• About this task:
Where the listing below reaches the line containing "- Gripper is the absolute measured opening", start writing out lines exactly, and stop once the line containing "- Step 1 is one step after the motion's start" has been written.

• Task inputs:
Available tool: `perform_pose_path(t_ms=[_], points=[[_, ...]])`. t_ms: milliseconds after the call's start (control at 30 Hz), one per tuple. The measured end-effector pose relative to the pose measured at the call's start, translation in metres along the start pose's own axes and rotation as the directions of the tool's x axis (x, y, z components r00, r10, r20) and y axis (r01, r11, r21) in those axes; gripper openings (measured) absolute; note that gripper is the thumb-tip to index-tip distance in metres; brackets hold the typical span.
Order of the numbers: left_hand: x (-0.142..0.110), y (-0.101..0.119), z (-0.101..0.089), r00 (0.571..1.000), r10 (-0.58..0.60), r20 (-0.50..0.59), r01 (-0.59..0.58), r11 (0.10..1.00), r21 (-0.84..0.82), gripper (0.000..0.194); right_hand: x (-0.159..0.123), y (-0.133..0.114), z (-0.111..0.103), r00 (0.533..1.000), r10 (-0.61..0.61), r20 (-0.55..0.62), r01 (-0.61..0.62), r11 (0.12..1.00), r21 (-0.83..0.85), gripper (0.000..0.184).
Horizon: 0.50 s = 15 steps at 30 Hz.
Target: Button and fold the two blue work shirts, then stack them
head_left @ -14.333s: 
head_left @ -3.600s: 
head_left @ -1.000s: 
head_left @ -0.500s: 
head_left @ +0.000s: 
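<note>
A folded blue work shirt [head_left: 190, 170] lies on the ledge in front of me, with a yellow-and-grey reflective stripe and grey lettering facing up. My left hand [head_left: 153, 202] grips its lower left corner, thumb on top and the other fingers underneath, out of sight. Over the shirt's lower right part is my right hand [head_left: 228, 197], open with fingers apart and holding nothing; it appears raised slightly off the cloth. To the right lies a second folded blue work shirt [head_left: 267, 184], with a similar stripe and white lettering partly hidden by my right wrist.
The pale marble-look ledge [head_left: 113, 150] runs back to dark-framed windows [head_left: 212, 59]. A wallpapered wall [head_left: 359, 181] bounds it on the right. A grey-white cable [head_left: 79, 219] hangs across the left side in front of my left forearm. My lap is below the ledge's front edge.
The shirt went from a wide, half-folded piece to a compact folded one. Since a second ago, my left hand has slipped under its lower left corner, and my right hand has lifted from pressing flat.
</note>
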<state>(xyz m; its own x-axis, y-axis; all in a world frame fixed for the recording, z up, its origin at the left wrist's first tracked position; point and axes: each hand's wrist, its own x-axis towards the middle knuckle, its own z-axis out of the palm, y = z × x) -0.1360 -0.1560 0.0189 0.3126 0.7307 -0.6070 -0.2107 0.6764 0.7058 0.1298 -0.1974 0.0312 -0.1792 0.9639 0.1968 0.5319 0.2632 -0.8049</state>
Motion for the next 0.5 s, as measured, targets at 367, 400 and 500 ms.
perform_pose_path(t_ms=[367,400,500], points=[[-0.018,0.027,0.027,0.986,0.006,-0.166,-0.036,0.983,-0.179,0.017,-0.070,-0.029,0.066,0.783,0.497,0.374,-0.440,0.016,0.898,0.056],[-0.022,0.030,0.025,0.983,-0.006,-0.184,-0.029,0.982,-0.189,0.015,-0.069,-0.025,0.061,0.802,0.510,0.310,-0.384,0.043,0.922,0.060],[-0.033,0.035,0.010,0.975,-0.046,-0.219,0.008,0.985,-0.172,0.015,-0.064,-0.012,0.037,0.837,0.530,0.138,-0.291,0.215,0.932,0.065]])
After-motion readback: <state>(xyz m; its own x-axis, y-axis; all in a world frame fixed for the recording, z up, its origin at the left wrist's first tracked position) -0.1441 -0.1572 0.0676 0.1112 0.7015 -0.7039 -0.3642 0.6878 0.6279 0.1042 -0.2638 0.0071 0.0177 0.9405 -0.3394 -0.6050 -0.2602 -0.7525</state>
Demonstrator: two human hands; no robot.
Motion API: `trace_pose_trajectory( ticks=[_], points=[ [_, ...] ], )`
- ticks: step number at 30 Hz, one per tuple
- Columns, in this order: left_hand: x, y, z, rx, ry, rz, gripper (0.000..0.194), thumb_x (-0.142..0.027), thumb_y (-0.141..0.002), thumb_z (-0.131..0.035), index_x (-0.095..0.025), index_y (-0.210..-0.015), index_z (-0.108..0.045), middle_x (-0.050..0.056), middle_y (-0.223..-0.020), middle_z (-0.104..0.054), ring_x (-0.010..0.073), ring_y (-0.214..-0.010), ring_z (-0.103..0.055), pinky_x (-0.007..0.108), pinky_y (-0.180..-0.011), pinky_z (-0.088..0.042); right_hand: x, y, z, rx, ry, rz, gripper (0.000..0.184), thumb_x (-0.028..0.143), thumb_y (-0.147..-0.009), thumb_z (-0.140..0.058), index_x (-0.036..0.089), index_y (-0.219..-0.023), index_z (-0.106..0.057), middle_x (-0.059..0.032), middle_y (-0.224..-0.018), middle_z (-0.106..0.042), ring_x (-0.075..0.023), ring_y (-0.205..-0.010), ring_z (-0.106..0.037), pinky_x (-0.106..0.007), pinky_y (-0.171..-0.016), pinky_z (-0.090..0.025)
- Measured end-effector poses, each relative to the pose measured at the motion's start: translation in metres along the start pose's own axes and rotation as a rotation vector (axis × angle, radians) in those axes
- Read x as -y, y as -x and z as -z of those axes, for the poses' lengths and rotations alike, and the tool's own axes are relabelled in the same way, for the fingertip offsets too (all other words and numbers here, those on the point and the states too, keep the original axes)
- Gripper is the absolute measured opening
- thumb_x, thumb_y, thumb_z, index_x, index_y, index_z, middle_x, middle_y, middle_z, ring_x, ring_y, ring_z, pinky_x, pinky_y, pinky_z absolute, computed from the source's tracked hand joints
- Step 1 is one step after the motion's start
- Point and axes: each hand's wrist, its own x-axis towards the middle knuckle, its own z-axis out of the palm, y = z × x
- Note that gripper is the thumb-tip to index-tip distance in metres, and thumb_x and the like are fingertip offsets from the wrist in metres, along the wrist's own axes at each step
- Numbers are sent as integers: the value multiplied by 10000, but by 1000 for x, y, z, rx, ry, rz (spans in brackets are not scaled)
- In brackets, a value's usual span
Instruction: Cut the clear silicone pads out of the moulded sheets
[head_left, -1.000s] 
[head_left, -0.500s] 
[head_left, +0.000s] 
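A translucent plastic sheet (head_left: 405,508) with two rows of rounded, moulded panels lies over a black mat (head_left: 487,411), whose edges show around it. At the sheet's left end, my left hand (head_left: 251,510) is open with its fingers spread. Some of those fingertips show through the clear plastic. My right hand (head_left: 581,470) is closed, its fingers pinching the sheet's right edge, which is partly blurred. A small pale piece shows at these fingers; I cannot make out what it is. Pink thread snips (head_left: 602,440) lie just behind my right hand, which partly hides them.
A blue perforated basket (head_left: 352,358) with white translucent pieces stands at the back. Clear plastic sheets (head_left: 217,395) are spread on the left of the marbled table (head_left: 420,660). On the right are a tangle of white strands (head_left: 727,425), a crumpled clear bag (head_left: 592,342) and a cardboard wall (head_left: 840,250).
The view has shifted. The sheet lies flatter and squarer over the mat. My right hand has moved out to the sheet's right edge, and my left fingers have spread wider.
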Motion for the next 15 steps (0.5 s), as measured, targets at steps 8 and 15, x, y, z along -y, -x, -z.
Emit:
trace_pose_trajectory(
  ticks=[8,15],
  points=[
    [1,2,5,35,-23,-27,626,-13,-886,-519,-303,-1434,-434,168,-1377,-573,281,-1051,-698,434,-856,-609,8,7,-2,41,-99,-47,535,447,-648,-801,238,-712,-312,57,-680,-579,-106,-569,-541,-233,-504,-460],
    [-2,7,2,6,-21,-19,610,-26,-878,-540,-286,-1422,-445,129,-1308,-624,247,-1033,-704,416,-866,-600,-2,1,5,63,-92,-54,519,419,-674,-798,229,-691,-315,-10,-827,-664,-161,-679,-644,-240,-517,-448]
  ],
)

• Response to this exercise:
- Gripper is the absolute measured opening
- thumb_x, thumb_y, thumb_z, index_x, index_y, index_z, middle_x, middle_y, middle_z, ring_x, ring_y, ring_z, pinky_x, pinky_y, pinky_z absolute, computed from the source's tracked hand joints
- Step 1 is one step after the motion's start

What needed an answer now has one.